Wed Jul 8 22:09:28 UTC 2009
Filipe Brandenburger <filbranden at gmail.com>

Hi,

On Wed, Jul 8, 2009 at 17:59, oooooooooooo
ooooooooooooo<hhh735 at hotmail.com> wrote:
> My original idea was storing the file with a hash of it name, and then store a  hash->real filename in mysql. By this way I have direct access to the file and I can make a directory hierachy with the first characters of teh hash /c/0/2/a, so i would have 16*4 =65536 leaves in the directoy tree, and the files would be identically distributed, with around 200 files per dir (waht should not give any perfomance issues). But the requiremenst are to use the real file name for the directory tree, what gives the issue.

You can hash it and still keep the original filename, and you don't
even need a MySQL database to do lookups.

For instance, let's take "example.txt" as the file name.

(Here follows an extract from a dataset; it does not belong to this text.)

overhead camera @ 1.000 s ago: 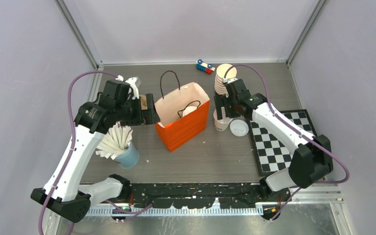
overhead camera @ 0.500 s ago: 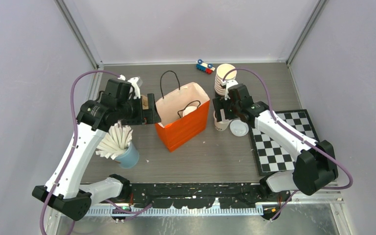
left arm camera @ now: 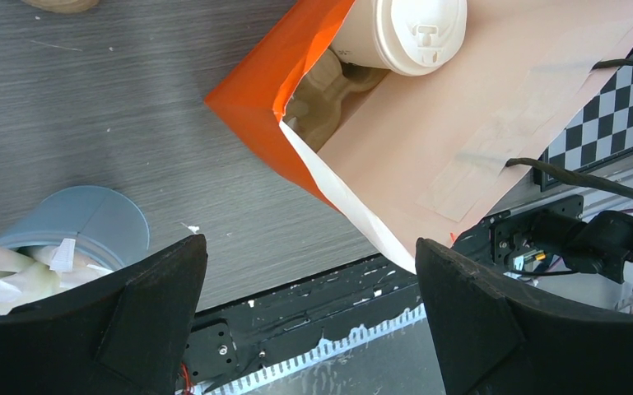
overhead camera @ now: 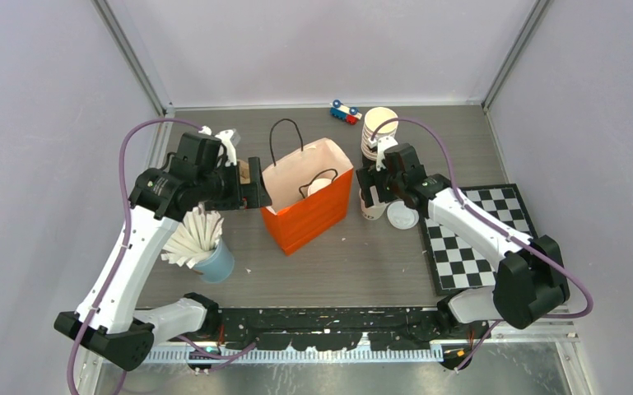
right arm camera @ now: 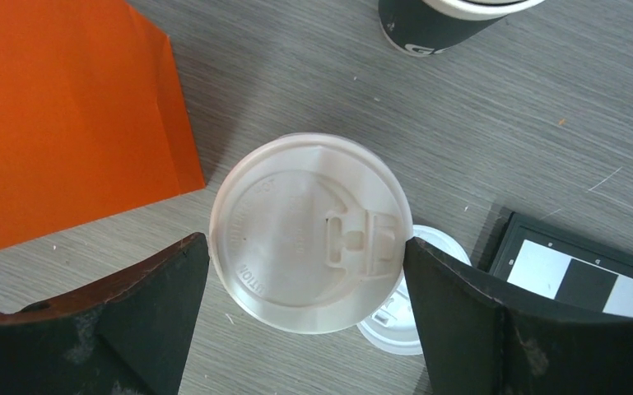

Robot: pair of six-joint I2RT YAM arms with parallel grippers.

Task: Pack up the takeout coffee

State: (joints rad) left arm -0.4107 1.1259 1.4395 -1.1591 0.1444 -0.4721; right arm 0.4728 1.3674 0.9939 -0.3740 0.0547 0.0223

Then let's hash it, say using MD5 (just for the sake of example, a
simpler hash could give you good enough results and be quicker to
calculate):
$ echo -n example.txt | md5sum
e76faa0543e007be095bb52982802abe  -

Then say you take the first 4 digits of it to build the hash: e/7/6/f

Then you store file example.txt at: e/7/6/f/example.txt

The file still has its original name (example.txt), and if you want to
find it, you can just calculate the hash for the name again, in which
case you will find the e/7/6/f, and prepend that to the original name.

I would also suggest that you keep less directories levels with more
branches on them, the optimal performance will be achieved by getting
a balance of them. For example, in this case (4 hex digits) you would
have 4 levels with 16 entries each. If you group the hex digits two by
two, you would have (up to) 256 entries on each level, but only two
levels of subdirectories. For instance: example.txt ->
e7/6f/example.txt. That might (or might not) give you a better
performance. A benchmark should tell you which one is better, but in
any case, both of these setups will be many times faster than the one
where you have 400,000 files in a single directory.

Would that help solve your issue?

HTH,
Filipe